# [Supplied information]
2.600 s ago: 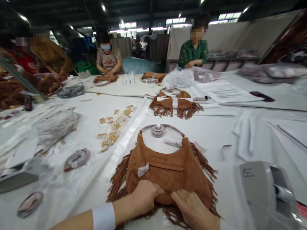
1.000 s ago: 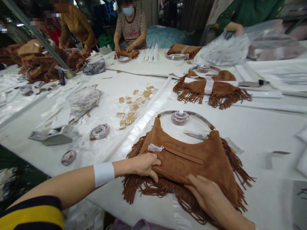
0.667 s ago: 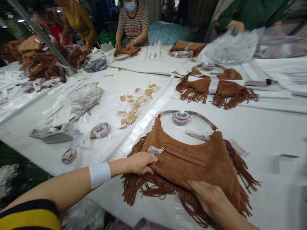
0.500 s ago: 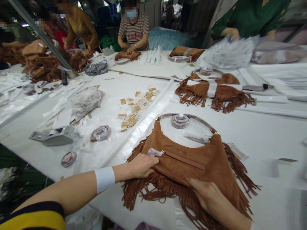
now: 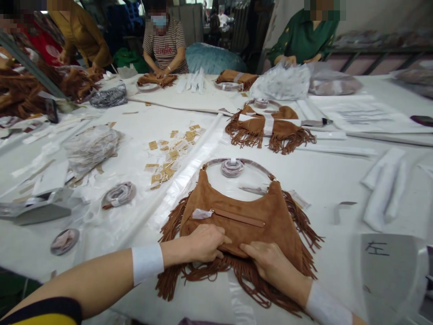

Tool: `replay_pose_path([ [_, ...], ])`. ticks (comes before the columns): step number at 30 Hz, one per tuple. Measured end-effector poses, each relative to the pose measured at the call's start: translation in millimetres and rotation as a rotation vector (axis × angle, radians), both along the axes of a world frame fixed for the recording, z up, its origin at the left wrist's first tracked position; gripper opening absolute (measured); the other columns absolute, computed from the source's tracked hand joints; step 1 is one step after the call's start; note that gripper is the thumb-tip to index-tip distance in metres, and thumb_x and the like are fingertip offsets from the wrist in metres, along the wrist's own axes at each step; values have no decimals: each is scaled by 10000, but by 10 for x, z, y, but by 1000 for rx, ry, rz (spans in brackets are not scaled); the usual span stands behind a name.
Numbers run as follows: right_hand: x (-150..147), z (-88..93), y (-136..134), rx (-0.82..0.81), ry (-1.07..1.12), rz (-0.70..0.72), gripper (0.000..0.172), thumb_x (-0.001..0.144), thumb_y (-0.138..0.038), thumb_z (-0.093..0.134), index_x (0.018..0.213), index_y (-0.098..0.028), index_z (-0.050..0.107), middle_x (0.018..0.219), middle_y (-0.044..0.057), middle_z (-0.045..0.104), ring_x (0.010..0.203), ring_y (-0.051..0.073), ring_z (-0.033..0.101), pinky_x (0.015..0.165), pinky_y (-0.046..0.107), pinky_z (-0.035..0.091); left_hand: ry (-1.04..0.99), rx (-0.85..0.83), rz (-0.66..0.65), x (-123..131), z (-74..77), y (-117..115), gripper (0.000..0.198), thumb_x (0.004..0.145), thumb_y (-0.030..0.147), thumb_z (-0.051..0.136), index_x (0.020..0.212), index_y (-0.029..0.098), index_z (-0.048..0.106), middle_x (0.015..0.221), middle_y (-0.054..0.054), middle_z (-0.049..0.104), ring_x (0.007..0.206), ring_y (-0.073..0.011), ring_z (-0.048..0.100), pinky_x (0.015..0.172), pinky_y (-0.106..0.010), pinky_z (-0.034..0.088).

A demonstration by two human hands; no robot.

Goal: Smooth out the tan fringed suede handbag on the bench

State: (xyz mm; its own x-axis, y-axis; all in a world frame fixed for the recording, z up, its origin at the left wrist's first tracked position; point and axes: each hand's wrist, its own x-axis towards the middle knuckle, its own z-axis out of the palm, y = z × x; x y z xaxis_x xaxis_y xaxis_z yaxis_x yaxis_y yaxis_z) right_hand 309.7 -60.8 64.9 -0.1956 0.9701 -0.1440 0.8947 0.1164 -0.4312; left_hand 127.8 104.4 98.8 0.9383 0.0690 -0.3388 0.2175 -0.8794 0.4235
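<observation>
A brown suede fringed handbag (image 5: 250, 216) lies flat on the white table (image 5: 324, 180) in front of me, its wrapped handle (image 5: 237, 162) arched away from me. My left hand (image 5: 199, 243) curls over the bag's lower left edge, fingers pressed on the suede. My right hand (image 5: 270, 266) grips the bottom edge just beside it, fingers bent over the fold where the fringe (image 5: 216, 271) hangs out. A small plastic-wrapped zip pull (image 5: 201, 213) sits near the zip.
Another fringed bag (image 5: 269, 131) lies further back. Loose brown tags (image 5: 169, 151), wrapped strap rolls (image 5: 118, 195), a tape dispenser (image 5: 37, 210) and plastic bags (image 5: 89, 146) are at left. Several other people work at the far edge. A grey marked board (image 5: 389, 266) is at right.
My right hand slid left along the bag's bottom edge until it is close beside my left hand. The view swung right and the bag now lies squarer to me.
</observation>
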Motion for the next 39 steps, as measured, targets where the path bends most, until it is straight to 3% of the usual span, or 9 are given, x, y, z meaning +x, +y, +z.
replay_pose_path([
  [5, -5, 253, 37, -149, 190, -32, 223, 889, -126, 491, 1036, -224, 627, 925, 24, 652, 885, 182, 599, 758, 271, 419, 32, 71, -75, 69, 67, -173, 366, 720, 120, 583, 1074, 192, 637, 951, -84, 658, 839, -270, 664, 701, -363, 566],
  [8, -32, 405, 105, -309, 218, -91, 249, 778, -267, 712, 1019, -253, 653, 968, 15, 641, 897, 196, 602, 747, 259, 423, 112, 80, -64, 95, 117, -224, 288, 733, 123, 560, 997, 172, 663, 905, -100, 688, 841, -284, 677, 712, -384, 577],
  [13, -148, 485, 158, -422, 61, -170, 261, 658, -100, 663, 902, -194, 654, 899, 39, 698, 871, 232, 643, 677, 265, 389, 177, 68, -49, 74, 88, -183, 221, 727, 140, 561, 898, 173, 698, 857, -115, 719, 866, -301, 688, 742, -393, 573],
  [21, -351, 331, 23, -366, -147, -78, 384, 691, -6, 500, 963, -220, 665, 853, 55, 728, 801, 238, 679, 631, 283, 377, 214, 27, -89, 87, 92, -163, 288, 732, 143, 597, 988, 214, 708, 877, -105, 719, 839, -305, 695, 667, -358, 555],
  [23, -393, 276, -33, -338, -167, -75, 366, 727, -36, 535, 1016, -231, 643, 896, 46, 724, 820, 236, 678, 620, 279, 377, 231, -19, -85, 105, 123, -163, 230, 781, 309, 656, 981, 207, 709, 879, -109, 715, 829, -298, 692, 656, -340, 545],
  [27, -368, 186, -231, -207, -194, -185, 222, 820, -97, 574, 1004, -220, 566, 888, 20, 693, 800, 191, 661, 598, 253, 378, 191, -119, 10, 75, 87, -156, 466, 813, 633, 588, 913, 195, 714, 823, -99, 714, 762, -259, 687, 637, -301, 516],
  [29, -302, 138, -370, -109, -261, -277, 102, 871, -206, 610, 931, -209, 527, 835, 20, 666, 763, 192, 645, 585, 256, 380, 165, -88, 75, 44, 24, -158, 469, 864, 609, 534, 855, 172, 705, 815, -110, 712, 746, -247, 683, 632, -293, 504],
  [32, -184, 50, -569, 52, -334, -328, 258, 853, -383, 676, 850, -209, 485, 764, 21, 617, 719, 204, 610, 588, 277, 391, 117, -65, 120, 3, -74, -177, 424, 887, 566, 527, 854, 176, 692, 819, -100, 709, 766, -239, 680, 645, -286, 498],
  [39, 56, 101, -684, 247, -299, -139, 290, 851, -416, 664, 829, -203, 469, 779, 33, 569, 722, 202, 534, 661, 310, 394, 109, -64, 83, -76, -150, -231, 234, 934, 355, 496, 964, 219, 685, 907, -71, 705, 817, -218, 681, 710, -281, 514],
])
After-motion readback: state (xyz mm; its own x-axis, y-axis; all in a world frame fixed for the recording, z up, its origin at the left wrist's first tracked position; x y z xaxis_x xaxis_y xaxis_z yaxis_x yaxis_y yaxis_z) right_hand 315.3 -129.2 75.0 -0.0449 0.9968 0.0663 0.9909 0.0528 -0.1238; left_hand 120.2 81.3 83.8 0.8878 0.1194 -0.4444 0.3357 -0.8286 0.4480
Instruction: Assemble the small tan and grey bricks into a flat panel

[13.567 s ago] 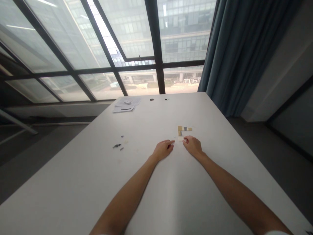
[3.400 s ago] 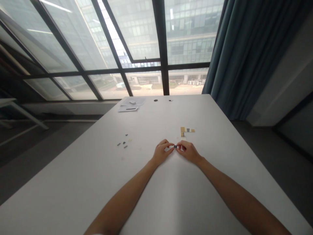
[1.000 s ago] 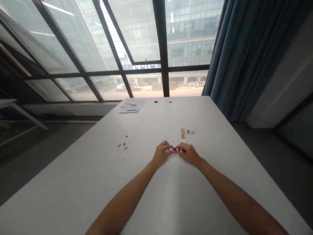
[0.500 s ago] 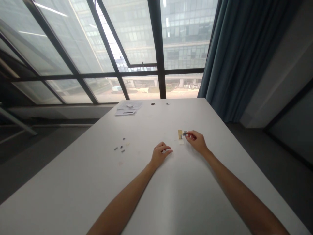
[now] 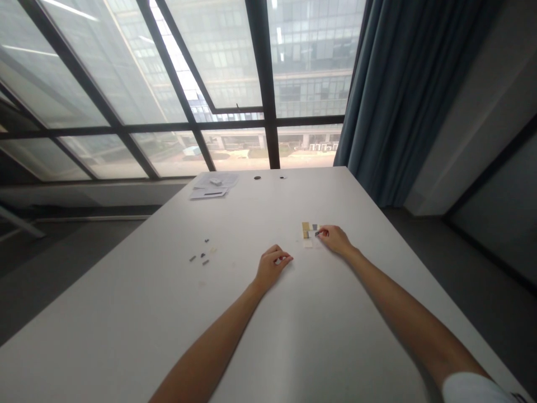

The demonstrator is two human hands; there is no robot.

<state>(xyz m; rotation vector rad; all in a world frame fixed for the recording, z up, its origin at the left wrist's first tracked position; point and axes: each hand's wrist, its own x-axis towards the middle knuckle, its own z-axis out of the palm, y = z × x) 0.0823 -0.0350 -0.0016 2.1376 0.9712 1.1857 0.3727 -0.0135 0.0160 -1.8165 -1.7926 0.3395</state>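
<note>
My right hand (image 5: 334, 240) pinches a small dark grey piece (image 5: 318, 233) between thumb and fingertips, at the right side of a cluster of small flat pieces. In that cluster lie a yellow piece (image 5: 305, 226), a dark grey square (image 5: 315, 226), a yellow-and-grey piece (image 5: 306, 235) and a pale piece (image 5: 308, 244). Lower and to the left, my left hand (image 5: 269, 270) rests on the table with its thumb and fingertips drawn together. Whatever may be between them is too small to name.
Several small dark pieces (image 5: 205, 262) and faint pale ones are scattered on the white table (image 5: 168, 313) at left. Papers (image 5: 210, 193) with a small white object on top lie at the far left edge. A dark round disc (image 5: 257, 178) sits at the far edge, before the windows.
The dark piece in my right hand has tilted and shifted slightly toward me, showing more of the cluster's right side. My left hand stays nearly still. The whole view has turned a little.
</note>
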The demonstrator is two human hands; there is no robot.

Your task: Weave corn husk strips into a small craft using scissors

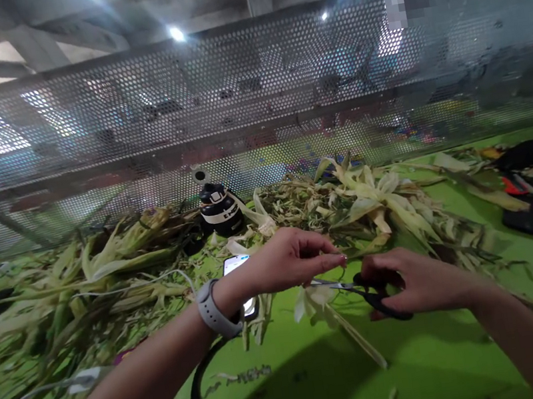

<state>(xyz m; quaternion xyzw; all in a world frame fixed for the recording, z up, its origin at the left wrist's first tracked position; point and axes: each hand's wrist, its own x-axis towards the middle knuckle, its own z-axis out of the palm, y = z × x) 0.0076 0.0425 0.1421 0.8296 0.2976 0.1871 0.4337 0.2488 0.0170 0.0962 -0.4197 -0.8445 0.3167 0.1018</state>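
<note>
My right hand (pixel 411 281) is closed around the black handles of a pair of scissors (pixel 381 302). Their metal blades point left, just under my left hand (pixel 296 259). Thumb and fingers of that hand are pinched together above the blades. A thin curled strand shows by the fingertips, but what they hold is too small to make out. Below the blades, a pale piece of corn husk (pixel 318 302) with a long stalk strip (pixel 359 340) lies on the green table (pixel 288 398). A grey watch band circles my left wrist.
Heaps of corn husks (pixel 118 256) spread across the left and back, with more husks (pixel 382 195) at right. A black bottle (pixel 221 213) stands behind a lit phone (pixel 236 265) and white cable. At far right lies a dark flat object (pixel 532 215). A perforated metal screen (pixel 241 102) closes the back.
</note>
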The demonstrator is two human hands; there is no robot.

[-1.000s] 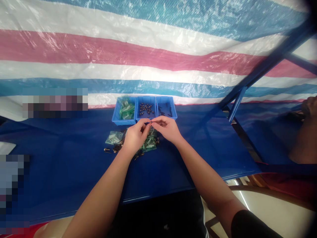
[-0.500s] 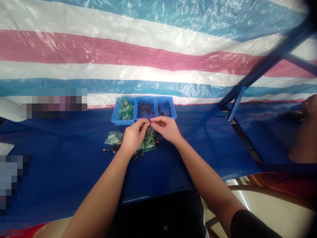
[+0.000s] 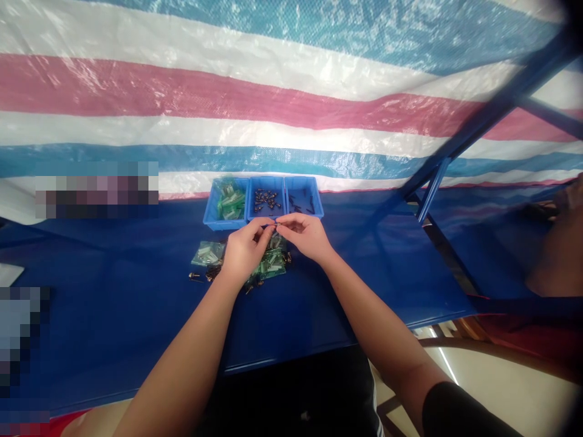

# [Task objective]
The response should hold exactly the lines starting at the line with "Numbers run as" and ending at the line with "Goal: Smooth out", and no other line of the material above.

# [Answer]
Numbers run as follows: right_hand: x (-150..147), z (-88..93), y (-136..134), rx (-0.82..0.81), ry (-1.07..1.12), rz (-0.70..0.72), gripper (0.000..0.172), thumb_x (-0.001..0.144), thumb_y (-0.138..0.038), thumb_z (-0.093..0.134), index_x (0.018..0.213), index_y (-0.098..0.028), index_z (-0.050..0.107), middle_x (0.018..0.219), middle_y (-0.044..0.057), middle_z (-0.045..0.104), ring_x (0.010..0.203), ring_y (-0.051..0.073), ring_z (-0.033..0.101), pinky_x (0.015..0.165), pinky_y (-0.046..0.107), pinky_z (-0.035..0.091); left_hand: ry (-1.04..0.99), rx (-0.85..0.83), rz (-0.66..0.65), x (-123..131), z (-74..77), y (-117..115), gripper (0.000..0.198), thumb_x (0.004..0.145), thumb_y (-0.030..0.147), thumb_z (-0.051..0.136), index_x (0.020..0.212), index_y (-0.029..0.098), index_z (-0.048..0.106), middle_x (0.015..0.221), middle_y (-0.054..0.054), middle_z (-0.049..0.104), ring_x (0.007..0.206), ring_y (-0.073..0.011), ring_z (-0.048..0.100), pinky_x (0.015..0.172), pinky_y (-0.106..0.010), pinky_z (-0.034..0.088).

A demonstration by two human hands; no robot.

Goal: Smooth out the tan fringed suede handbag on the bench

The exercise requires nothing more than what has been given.